Task to complete = Write out the listing beneath this instruction in its entirety, exactly as it reads.

Data provided =
=-=-=-=-=

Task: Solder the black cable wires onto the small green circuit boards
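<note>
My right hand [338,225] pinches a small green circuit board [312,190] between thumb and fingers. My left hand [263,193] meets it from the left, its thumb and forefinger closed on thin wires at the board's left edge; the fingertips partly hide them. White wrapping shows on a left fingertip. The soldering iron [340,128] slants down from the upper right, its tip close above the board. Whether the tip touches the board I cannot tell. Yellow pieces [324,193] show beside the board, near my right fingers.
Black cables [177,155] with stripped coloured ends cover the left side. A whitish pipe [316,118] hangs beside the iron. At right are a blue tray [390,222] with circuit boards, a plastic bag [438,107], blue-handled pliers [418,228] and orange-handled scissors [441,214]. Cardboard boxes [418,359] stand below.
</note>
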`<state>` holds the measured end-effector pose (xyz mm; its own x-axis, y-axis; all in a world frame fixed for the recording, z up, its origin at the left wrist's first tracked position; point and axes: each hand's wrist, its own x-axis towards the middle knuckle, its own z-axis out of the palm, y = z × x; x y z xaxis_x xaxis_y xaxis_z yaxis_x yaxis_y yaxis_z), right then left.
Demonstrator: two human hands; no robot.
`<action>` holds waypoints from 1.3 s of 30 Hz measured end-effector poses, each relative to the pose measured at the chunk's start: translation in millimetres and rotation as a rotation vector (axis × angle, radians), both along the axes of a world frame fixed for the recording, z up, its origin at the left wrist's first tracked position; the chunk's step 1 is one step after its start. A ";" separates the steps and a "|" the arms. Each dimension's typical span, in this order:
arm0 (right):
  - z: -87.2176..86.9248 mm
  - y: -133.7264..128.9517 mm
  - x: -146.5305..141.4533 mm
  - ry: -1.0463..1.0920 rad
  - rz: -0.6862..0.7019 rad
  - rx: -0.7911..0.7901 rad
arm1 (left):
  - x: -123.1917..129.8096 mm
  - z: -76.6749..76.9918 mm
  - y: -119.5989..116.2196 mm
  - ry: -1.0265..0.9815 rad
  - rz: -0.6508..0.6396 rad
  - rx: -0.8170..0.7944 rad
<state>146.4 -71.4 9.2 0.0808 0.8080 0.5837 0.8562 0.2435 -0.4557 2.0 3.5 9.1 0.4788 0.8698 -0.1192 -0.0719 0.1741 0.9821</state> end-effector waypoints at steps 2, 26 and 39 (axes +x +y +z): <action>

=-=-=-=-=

Output below =
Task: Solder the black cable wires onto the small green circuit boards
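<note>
My right hand [338,225] pinches a small green circuit board [312,190] between thumb and fingers. My left hand [263,193] meets it from the left, its thumb and forefinger closed on thin wires at the board's left edge; the fingertips partly hide them. White wrapping shows on a left fingertip. The soldering iron [340,128] slants down from the upper right, its tip close above the board. Whether the tip touches the board I cannot tell. Yellow pieces [324,193] show beside the board, near my right fingers.
Black cables [177,155] with stripped coloured ends cover the left side. A whitish pipe [316,118] hangs beside the iron. At right are a blue tray [390,222] with circuit boards, a plastic bag [438,107], blue-handled pliers [418,228] and orange-handled scissors [441,214]. Cardboard boxes [418,359] stand below.
</note>
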`<state>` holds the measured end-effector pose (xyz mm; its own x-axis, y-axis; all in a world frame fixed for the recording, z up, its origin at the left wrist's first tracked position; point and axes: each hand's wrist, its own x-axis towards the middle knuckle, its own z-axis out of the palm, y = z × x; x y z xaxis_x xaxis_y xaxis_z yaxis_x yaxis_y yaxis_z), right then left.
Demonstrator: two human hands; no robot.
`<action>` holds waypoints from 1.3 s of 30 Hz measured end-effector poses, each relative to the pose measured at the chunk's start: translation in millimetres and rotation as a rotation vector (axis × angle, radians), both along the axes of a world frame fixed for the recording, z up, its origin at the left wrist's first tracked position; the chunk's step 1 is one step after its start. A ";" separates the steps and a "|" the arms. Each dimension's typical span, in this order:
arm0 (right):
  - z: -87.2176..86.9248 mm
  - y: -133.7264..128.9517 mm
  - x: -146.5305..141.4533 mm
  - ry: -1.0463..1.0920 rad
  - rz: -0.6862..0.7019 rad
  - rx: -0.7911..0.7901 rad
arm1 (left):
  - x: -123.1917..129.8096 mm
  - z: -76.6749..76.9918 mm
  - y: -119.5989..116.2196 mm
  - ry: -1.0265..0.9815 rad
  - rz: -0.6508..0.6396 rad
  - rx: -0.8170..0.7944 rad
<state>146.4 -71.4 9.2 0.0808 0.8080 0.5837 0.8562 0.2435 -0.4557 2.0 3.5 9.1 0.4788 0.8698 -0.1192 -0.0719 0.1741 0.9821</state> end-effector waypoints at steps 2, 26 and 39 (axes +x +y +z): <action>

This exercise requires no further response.